El Viernes Santo sólo comía pan y agua |
Recuerdo
que cuando éramos pequeños y adolescentes, nos llevaba el Viernes Santo por la
mañana a hacer la visita al Santísimo en siete iglesias diferentes. De regreso
se acostaba a dormir. Levantándose de su descanso, ese día ayunaba. Sólo comía
una barra de pan y bebía agua. No probaba nada más, hasta el Sábado Santo.
Fueron muchos los años en los que Víctor estuvo comiendo con austeridad. Su
vida era muy austera en el comer, vestir, gastar. Silenciosamente vivía una
vida de pequeñas y continuas mortificaciones.
Su comida diaria consistía en un desayuno
ligero, la comida la hacía completa, y por la noche, durante muchos años,
cenaba sólo una manzana, hasta que dejó de cenar alimento alguno. Sólo volvió a
hacerlo en el período de su enfermedad. Nunca protestaba por la comida que se
le daba. Tampoco elegía o exigía lo que quería comer. Su fuerza de voluntad y
mortificación eran heroicas en todos los sentidos. Cuando le diagnosticaron la
enfermedad coronaria, el cardiólogo le aconsejó comer con poca sal. Así lo
hizo, hasta llegar a comer las comidas sin nada de sal.
En
una ocasión me tuve que quedar con papá, teniendo yo doce años. Papá trabajaba
y yo tenía que ocuparme de todas las cosas de la casa, no sabiendo cocinar.
Mantenía el mismo tiempo de cocción para las legumbres que para el arroz. El
arroz que hice un día lo tuve cociendo una hora y media.
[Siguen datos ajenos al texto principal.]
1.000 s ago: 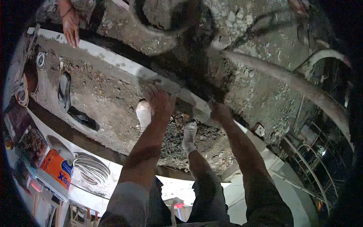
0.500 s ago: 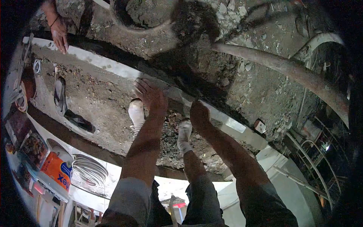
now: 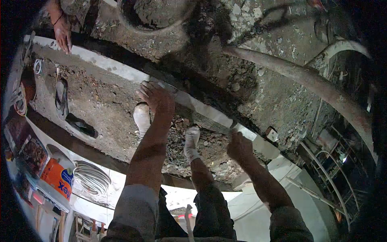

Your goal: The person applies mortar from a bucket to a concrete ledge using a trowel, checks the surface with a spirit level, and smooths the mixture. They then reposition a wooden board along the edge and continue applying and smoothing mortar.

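A long, pale, narrow strip [image 3: 121, 71], like a ledge or board edge, runs diagonally across the dirt. My left hand [image 3: 158, 97] lies on its near side about midway along, palm down, fingers stretched out. Farther right, my right hand [image 3: 240, 146] is closed in a fist close to the strip's near edge. Whatever it grips is mostly hidden in shadow; a thin dark bit shows by the knuckles. Another person's hand [image 3: 62, 36], with a dark band at the wrist, touches the strip's far left end.
My feet in pale socks [image 3: 192, 138] stand on rubble. Dark sandals [image 3: 61, 94] lie at left. Behind are an orange bag [image 3: 56, 177] and coiled white cable [image 3: 92, 178]. A thick pipe [image 3: 290, 68] crosses the dirt at upper right, near a round rim [image 3: 157, 30].
My right hand has moved right and toward me along the strip. My left hand stays on the strip nearly in place. The other person's hand has barely shifted.
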### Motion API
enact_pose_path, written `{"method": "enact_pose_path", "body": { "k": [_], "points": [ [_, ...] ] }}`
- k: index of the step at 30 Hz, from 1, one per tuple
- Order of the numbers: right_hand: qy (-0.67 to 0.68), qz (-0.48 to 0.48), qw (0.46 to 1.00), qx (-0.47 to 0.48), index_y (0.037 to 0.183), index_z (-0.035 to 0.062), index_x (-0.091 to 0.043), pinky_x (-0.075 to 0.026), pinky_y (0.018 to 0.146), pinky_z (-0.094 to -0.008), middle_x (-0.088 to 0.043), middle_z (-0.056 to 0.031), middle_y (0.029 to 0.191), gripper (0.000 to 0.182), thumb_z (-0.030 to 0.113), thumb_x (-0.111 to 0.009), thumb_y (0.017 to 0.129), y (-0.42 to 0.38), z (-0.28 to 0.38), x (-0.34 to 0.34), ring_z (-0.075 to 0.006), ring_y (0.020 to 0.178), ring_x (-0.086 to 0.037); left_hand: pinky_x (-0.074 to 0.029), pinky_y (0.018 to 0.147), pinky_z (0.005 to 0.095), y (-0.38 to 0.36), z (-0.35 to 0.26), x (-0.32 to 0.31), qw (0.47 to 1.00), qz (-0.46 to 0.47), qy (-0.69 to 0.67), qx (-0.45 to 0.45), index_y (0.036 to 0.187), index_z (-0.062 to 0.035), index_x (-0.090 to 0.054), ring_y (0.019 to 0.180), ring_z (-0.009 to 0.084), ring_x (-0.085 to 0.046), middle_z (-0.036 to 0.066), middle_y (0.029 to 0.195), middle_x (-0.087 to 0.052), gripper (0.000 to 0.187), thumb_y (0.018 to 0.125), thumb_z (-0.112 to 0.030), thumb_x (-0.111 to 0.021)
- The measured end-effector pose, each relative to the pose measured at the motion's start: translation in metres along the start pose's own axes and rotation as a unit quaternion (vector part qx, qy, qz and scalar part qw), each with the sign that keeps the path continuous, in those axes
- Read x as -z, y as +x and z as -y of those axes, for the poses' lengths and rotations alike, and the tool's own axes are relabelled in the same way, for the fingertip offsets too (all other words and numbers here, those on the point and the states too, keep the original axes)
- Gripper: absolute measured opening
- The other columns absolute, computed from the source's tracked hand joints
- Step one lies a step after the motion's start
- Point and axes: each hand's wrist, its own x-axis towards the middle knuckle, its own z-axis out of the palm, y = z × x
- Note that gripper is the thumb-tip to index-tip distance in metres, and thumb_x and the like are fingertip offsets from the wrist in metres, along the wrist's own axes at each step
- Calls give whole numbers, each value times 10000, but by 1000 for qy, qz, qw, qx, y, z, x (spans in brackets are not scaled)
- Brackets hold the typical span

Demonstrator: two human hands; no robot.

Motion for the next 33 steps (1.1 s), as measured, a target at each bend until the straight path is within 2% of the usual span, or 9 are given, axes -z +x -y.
{"method": "enact_pose_path", "body": {
  "k": [4,9,13,15,19,25,28,30,33],
  "points": [
    [43,-132,986,88,1215,34,-408,-481,544,-450,-569,-207,853,625,124,-648,646,63,-17,-6,-348,627,-571,17,1052,590,-7,1,30,997,78,0,-14,1358,54,-243,1337,407,-118,266,1427,-165,699,865,-399,-445],
    [-99,-5,992,83,1096,24,-473,-516,559,-420,-616,-165,826,434,110,-642,706,164,2,-21,-321,710,-634,18,1050,592,0,1,0,1000,9,-9,-4,1350,69,-246,1333,417,-120,274,1422,-169,688,859,-364,-456],
    [-82,-137,974,159,1001,11,-500,-519,530,-406,-622,-145,757,302,86,-611,730,127,3,-31,-304,661,-639,5,1046,597,-1,0,0,1000,-12,17,0,1336,70,-282,1329,416,-130,273,1421,-172,720,834,-401,-492],
    [-98,10,989,112,911,-3,-504,-515,501,-390,-608,-159,703,207,84,-593,745,119,-9,-29,-295,627,-639,-23,1048,594,-5,0,37,998,59,-17,5,1323,60,-322,1326,409,-146,276,1413,-193,682,836,-385,-497],
    [-31,63,995,64,958,-21,-486,-514,506,-400,-594,-158,685,262,90,-595,747,95,-30,-35,-302,649,-641,-51,1049,588,-4,-3,32,999,28,-27,12,1311,47,-355,1322,404,-164,271,1404,-223,681,827,-405,-513],
    [-52,-33,995,77,1016,48,-519,-481,632,-445,-587,-179,905,244,127,-531,785,66,-34,-61,-339,769,-597,-75,1052,577,1,2,12,999,-4,35,5,1278,35,-408,1303,401,-203,261,1387,-253,719,791,-475,-547],
    [111,50,990,-72,1069,48,-507,-485,603,-420,-577,-167,949,309,113,-529,768,47,-31,-64,-324,787,-589,-77,1053,575,-3,3,17,998,4,-56,-28,1265,44,-417,1300,399,-213,272,1367,-279,632,831,-408,-504],
    [-15,-78,996,47,1099,45,-486,-481,572,-412,-576,-170,883,357,100,-526,748,32,-30,-57,-311,742,-594,-72,1052,579,-6,0,29,1000,-1,11,-7,1262,65,-407,1299,403,-214,284,1356,-298,615,848,-384,-480],
    [0,-78,991,105,1099,-10,-402,-485,546,-449,-573,-214,750,428,99,-558,715,11,-43,-27,-351,646,-611,-61,1048,593,-2,-1,16,1000,-27,6,1,1273,76,-381,1309,406,-196,286,1367,-282,639,839,-377,-501]
  ]
}}
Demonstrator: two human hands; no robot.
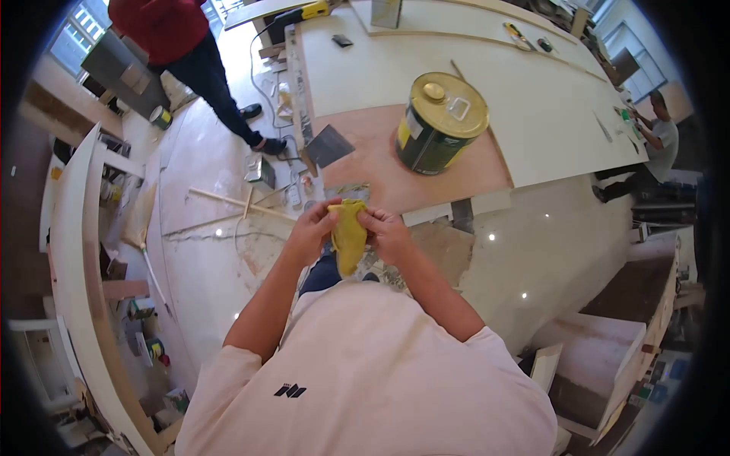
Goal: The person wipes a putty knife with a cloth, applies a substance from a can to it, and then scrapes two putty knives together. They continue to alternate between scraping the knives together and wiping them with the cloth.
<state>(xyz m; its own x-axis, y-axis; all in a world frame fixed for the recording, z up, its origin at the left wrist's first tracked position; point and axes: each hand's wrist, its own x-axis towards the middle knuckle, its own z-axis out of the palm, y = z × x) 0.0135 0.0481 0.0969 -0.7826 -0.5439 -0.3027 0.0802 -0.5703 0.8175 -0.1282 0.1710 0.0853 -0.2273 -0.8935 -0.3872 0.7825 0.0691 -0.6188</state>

Cuando papá llegó de
trabajar le puse el arroz, y él se lo comió sin decir palabra alguna, ni
rechistar, ni protestar, ni hacer ningún comentario. Sabía horrible e
incomestible. Yo que lo cociné, no fui capaz de comerlo.
Víctor
vivía muy unido a Dios. Tenía una gran mortificación de la
curiosidad y de todos los sentidos. Centrado en la presencia de la Santísima
Trinidad en su alma cuando caminaba por la calle, te dabas cuenta que él estaba
en otro lugar o en otra presencia interior. No prestaba atención a lo superfluo
y superficial. Su presencia a lo que sucedía a su alrededor, era desde la
presencia de Dios en él.
Víctor en el comedor de Velillas con su hijo Miguel |
Cuando nos encontrábamos por la calle, era yo la que me dirigía a él a darle un beso, pues él iba muy recogido interiormente y no miraba a presencias exteriores. Varias veces sucedió, cuando iba acompañada de alguna amiga, yo le decía: Mira. ¿Ves ese señor que viene por ahí? Es mi padre. Ya verás que ni me ve ni me saluda. Y así sucedía. En cuanto me acercaba a él, al verme se le iluminaba el rostro de alegría y me daba dos besos con mucho cariño y bondad.